I'm working with the Quanteda package in R at the moment, and I'd like to calculate the ngrams of a set of stemmed words to get a quick-and-dirty estimate of what content words tend to be near each other. If I try:
twitter.files <- textfile(files)
twitter.docs <- corpus(twitter.files)
twitter.semantic <- twitter.docs %>%
dfm(removeTwitter = TRUE, ignoredFeatures = stopwords("english"),
ngrams = 2, skip = 0:3, stem = TRUE) %>%
trim(minCount = 50, minDoc = 2)
It only stems the final word in the bigrams.
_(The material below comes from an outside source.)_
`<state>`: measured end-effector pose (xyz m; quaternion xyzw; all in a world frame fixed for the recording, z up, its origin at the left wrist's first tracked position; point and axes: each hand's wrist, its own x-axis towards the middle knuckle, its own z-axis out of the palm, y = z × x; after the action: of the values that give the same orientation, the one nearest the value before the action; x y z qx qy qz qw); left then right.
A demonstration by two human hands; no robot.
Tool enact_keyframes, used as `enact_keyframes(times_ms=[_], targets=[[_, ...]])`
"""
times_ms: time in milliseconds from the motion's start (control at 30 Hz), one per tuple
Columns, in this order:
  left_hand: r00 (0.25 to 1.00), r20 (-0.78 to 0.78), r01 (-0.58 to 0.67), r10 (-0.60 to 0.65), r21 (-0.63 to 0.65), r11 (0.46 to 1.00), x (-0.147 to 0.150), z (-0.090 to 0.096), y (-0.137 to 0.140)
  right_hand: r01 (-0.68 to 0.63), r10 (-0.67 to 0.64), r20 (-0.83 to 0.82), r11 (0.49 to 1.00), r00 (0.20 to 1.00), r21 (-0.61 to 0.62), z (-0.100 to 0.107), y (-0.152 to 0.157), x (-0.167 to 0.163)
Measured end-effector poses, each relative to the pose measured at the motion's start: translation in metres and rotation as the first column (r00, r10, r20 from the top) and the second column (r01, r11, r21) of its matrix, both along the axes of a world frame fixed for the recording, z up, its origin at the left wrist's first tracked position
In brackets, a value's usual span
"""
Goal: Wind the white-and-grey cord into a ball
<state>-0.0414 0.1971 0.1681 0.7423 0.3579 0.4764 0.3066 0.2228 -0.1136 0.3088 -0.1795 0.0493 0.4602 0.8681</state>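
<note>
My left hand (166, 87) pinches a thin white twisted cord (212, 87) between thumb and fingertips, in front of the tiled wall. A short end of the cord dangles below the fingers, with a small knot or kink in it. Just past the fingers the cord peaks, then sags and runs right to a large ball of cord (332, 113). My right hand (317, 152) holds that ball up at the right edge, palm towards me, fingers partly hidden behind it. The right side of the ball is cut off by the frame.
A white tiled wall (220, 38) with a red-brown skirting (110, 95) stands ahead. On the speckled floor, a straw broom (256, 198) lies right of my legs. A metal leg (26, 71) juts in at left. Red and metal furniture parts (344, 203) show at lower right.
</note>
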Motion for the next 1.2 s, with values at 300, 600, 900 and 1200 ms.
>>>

However, if I try to stem first:
twitter.files <- textfile(files)
twitter.docs <- corpus(twitter.files)
stemmed_no_stops <- twitter.docs %>%
toLower %>%
tokenize(removePunct = TRUE, removeTwitter = TRUE) %>%
removeFeatures(stopwords("english")) %>%
wordstem
twitter.semantic <- stemmed_no_stops %>%
skipgrams(n = 2, skip = 0:2) %>%
dfm %>%
trim(minCount=25, minDoc = 2)
Then Quanteda doesn't know how to work with the stemmed list; I'll get the error:
assignment of an object of class “NULL” is not valid for @‘ngrams’
in an object of class “dfmSparse”; is(value, "integer") is not TRUE
Is there an intermediate step I can do to use a dfm on the stemmed words, or to tell dfm
to stem first and do ngrams second?
I tried reproducing your example with the inaugural texts. Using a reproducible example from the package data, your code worked for me:
twitter.docs <- corpus(data_corpus_inaugural[1:5])
stemmed_no_stops <- twitter.docs %>%
tokens(remove_punct = TRUE, remove_twitter = TRUE) %>%
tokens_tolower() %>%
tokens_remove(stopwords("english")) %>%
tokens_wordstem()
lapply(stemmed_no_stops, head)
## $`1789-Washington`
## [1] "fellow-citizen" "senat" "hous" "repres" "among"
## [6] "vicissitud"
##
## $`1793-Washington`
## [1] "fellow" "citizen" "call" "upon" "voic" "countri"
##
## $`1797-Adams`
## [1] "first" "perceiv" "earli" "time" "middl" "cours"
##
## $`1801-Jefferson`
## [1] "friend" "fellow" "citizen" "call" "upon" "undertak"
##
## $`1805-Jefferson`
## [1] "proceed" "fellow" "citizen" "qualif" "constitut" "requir"
twitter.semantic <- stemmed_no_stops %>%
tokens_skipgrams(n = 2, skip = 0:2) %>%
dfm %>%
dfm_trim(min_count = 5, min_doc = 2)
twitter.semantic[1:5, 1:4]
# Document-feature matrix of: 5 documents, 4 features.
# 5 x 4 sparse Matrix of class "dfmSparse"
# features
# docs fellow_citizen let_u unit_state foreign_nation
# 1789-Washington 2 0 2 0
# 1793-Washington 1 0 0 0
# 1797-Adams 0 0 3 5
# 1801-Jefferson 5 5 0 0
# 1805-Jefferson 8 2 1 1